• _Exercise brief_: Leave out the pictures and copy each record below exactly.

━━━━━ Input material ━━━━━

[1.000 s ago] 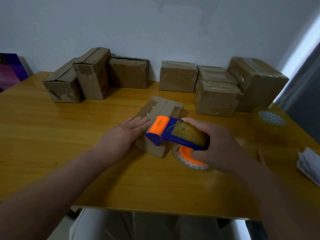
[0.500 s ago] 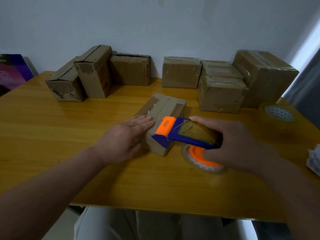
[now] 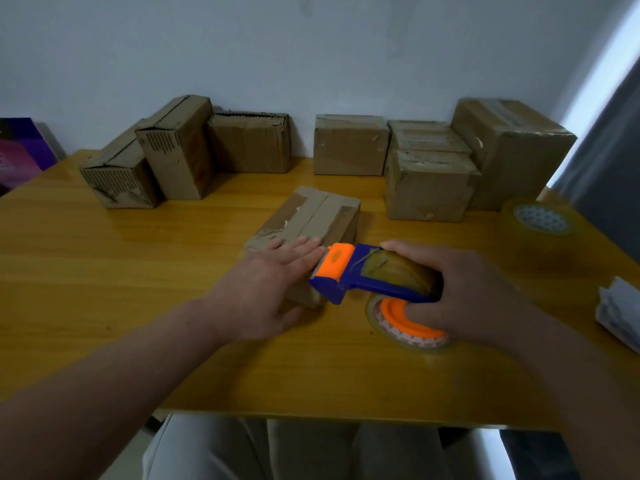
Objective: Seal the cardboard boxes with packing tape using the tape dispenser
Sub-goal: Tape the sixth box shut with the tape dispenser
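pressing flat left hand (image 3: 263, 282) on box (image 3: 311, 230), right hand (image 3: 464, 289) clasping tape dispenser (image 3: 367, 275) (labels unreadable)

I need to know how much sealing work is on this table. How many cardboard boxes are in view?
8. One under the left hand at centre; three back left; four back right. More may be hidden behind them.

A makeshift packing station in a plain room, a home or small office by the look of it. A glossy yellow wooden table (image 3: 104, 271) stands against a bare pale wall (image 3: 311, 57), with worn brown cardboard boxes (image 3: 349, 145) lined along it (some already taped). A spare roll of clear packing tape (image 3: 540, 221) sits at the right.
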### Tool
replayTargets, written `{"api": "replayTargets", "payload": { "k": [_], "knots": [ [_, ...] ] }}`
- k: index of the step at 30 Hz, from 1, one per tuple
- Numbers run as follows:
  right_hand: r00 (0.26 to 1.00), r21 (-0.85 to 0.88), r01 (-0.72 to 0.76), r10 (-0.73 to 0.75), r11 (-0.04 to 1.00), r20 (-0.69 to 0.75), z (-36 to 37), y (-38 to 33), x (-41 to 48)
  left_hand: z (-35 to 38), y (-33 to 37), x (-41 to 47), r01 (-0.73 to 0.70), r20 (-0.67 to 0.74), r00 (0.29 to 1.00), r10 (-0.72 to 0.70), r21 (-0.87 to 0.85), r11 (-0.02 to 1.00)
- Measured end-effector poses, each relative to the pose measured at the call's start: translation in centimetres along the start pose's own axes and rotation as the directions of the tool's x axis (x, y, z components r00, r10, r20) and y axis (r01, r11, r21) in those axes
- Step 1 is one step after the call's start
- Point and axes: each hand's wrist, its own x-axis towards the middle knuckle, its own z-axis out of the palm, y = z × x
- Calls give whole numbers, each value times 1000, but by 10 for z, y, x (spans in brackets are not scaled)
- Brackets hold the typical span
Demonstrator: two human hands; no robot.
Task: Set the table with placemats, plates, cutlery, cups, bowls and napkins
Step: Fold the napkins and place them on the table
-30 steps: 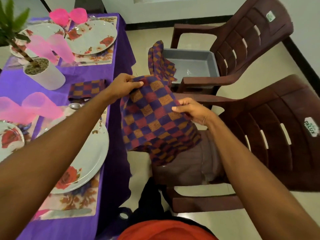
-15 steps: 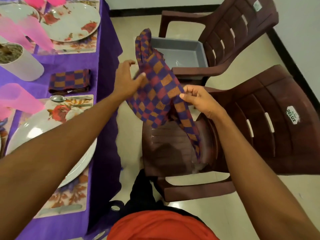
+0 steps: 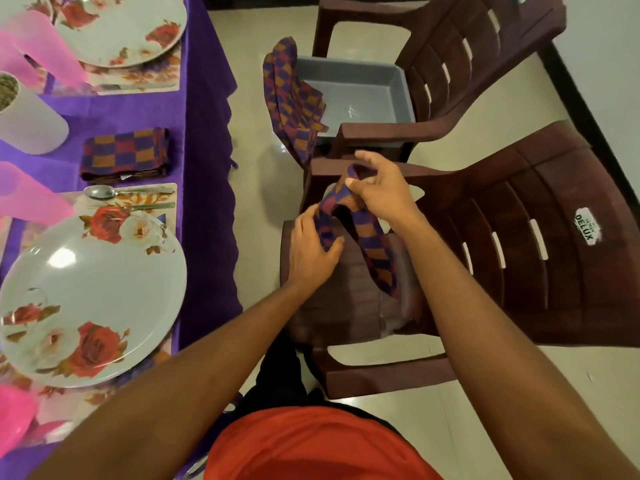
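Note:
Both my hands hold a checked purple, orange and red napkin (image 3: 375,252) over the seat of the near brown chair (image 3: 540,237). My left hand (image 3: 311,249) grips its lower fold, and my right hand (image 3: 379,188) pinches its upper end, so the cloth hangs bunched between them. A folded napkin (image 3: 124,154) of the same pattern lies on the purple tablecloth (image 3: 204,140) above the near place setting. Another napkin (image 3: 292,98) drapes over the rim of a grey tub (image 3: 363,88) on the far chair.
The near floral plate (image 3: 93,306) sits on a placemat with a spoon (image 3: 100,192) above it. A second plate (image 3: 117,29) lies further back. Pink cups (image 3: 31,199) and a white pot (image 3: 27,123) stand at the left. The far brown chair (image 3: 467,57) holds the tub.
The spread napkin has been gathered into a narrow bunch and brought down over the near chair seat. My view has tipped downward, and both hands have come closer together.

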Motion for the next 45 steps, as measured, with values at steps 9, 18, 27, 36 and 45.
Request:
{"api": "replayTargets", "payload": {
  "k": [9,18,27,36,45],
  "knots": [
    [978,127,205,-200,970,-55,-20,-25,2,-5,-16,6,33,-41,999,-32,7,999],
    [993,50,85,-88,995,79,-11,-19,-7,9,22,25,-131,-133,982,134,32,991],
    [988,297,9,-54,955,143,-38,2,-13,-15,-8,47,114,-61,992,-114,-12,993],
    [997,198,-42,28,979,76,-55,37,-18,-51,-32,41,-57,529,847,-46,177,983],
    [991,-386,133,-115,913,68,-58,38,-28,-48,-60,27,-43,560,819,-125,278,960]
  ]
}}
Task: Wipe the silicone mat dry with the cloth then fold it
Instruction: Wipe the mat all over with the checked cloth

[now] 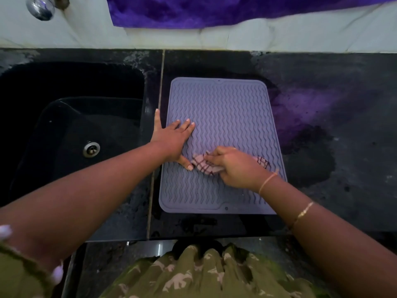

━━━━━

• _Task solution_:
[1.000 s ago] 
[0.500 s ago] 
[now] 
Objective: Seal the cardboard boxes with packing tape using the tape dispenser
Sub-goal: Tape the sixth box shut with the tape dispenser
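pressing flat left hand (image 3: 263, 282) on box (image 3: 311, 230), right hand (image 3: 464, 289) clasping tape dispenser (image 3: 367, 275) (labels unreadable)

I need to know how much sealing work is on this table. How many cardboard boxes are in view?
8. One under the left hand at centre; three back left; four back right. More may be hidden behind them.

A makeshift packing station in a plain room, a home or small office by the look of it. A glossy yellow wooden table (image 3: 104, 271) stands against a bare pale wall (image 3: 311, 57), with worn brown cardboard boxes (image 3: 349, 145) lined along it (some already taped). A spare roll of clear packing tape (image 3: 540, 221) sits at the right.
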### Tool
replayTargets, written `{"api": "replayTargets", "payload": { "k": [_], "knots": [ [_, ...] ] }}`
- k: index of the step at 30 Hz, from 1, one per tuple
- Numbers run as follows:
  right_hand: r00 (0.26 to 1.00), r21 (-0.85 to 0.88), r01 (-0.72 to 0.76), r10 (-0.73 to 0.75), r11 (-0.04 to 1.00), r20 (-0.69 to 0.75), z (-36 to 37), y (-38 to 33), x (-41 to 48)
  left_hand: z (-35 to 38), y (-33 to 37), x (-41 to 47), r01 (-0.73 to 0.70), r20 (-0.67 to 0.74), r00 (0.29 to 1.00), r10 (-0.72 to 0.70), r21 (-0.87 to 0.85), r11 (-0.02 to 1.00)
- Measured end-effector poses, each relative to the pose measured at the call's start: translation in centimetres along the start pose's own axes and rotation as the directions of the tool's x axis (x, y, z components r00, r10, r20) and y axis (r01, r11, r21) in those axes
- Step 1 is one step after the call's start
- Point and axes: each hand's wrist, its own x-axis towards the middle knuckle, its own z-axis out of the palm, y = z × x
- Calls give whole numbers, each value times 1000, but by 10 for z, y, x (spans in brackets are not scaled)
- Brackets hold the typical span
Demonstrator: two human hands; no robot.
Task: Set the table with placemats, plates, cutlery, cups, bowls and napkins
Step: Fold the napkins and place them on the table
-30 steps: 
-15 steps: 
+0 steps: 
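Note:
Both my hands hold a checked purple, orange and red napkin (image 3: 375,252) over the seat of the near brown chair (image 3: 540,237). My left hand (image 3: 311,249) grips its lower fold, and my right hand (image 3: 379,188) pinches its upper end, so the cloth hangs bunched between them. A folded napkin (image 3: 124,154) of the same pattern lies on the purple tablecloth (image 3: 204,140) above the near place setting. Another napkin (image 3: 292,98) drapes over the rim of a grey tub (image 3: 363,88) on the far chair.
The near floral plate (image 3: 93,306) sits on a placemat with a spoon (image 3: 100,192) above it. A second plate (image 3: 117,29) lies further back. Pink cups (image 3: 31,199) and a white pot (image 3: 27,123) stand at the left. The far brown chair (image 3: 467,57) holds the tub.
The spread napkin has been gathered into a narrow bunch and brought down over the near chair seat. My view has tipped downward, and both hands have come closer together.
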
Motion for the next 45 steps, as measured, with values at steps 9, 18, 27, 36 and 45.
Request:
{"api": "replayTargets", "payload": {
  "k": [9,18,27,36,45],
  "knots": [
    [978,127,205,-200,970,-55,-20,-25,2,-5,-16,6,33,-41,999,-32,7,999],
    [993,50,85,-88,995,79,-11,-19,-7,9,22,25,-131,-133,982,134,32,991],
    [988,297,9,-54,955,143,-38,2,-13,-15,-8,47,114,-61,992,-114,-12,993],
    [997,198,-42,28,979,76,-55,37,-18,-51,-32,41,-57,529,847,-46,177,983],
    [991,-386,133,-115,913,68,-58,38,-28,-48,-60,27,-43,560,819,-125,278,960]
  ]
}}
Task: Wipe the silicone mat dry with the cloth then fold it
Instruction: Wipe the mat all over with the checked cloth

[now] 

Nothing else remains for the exercise.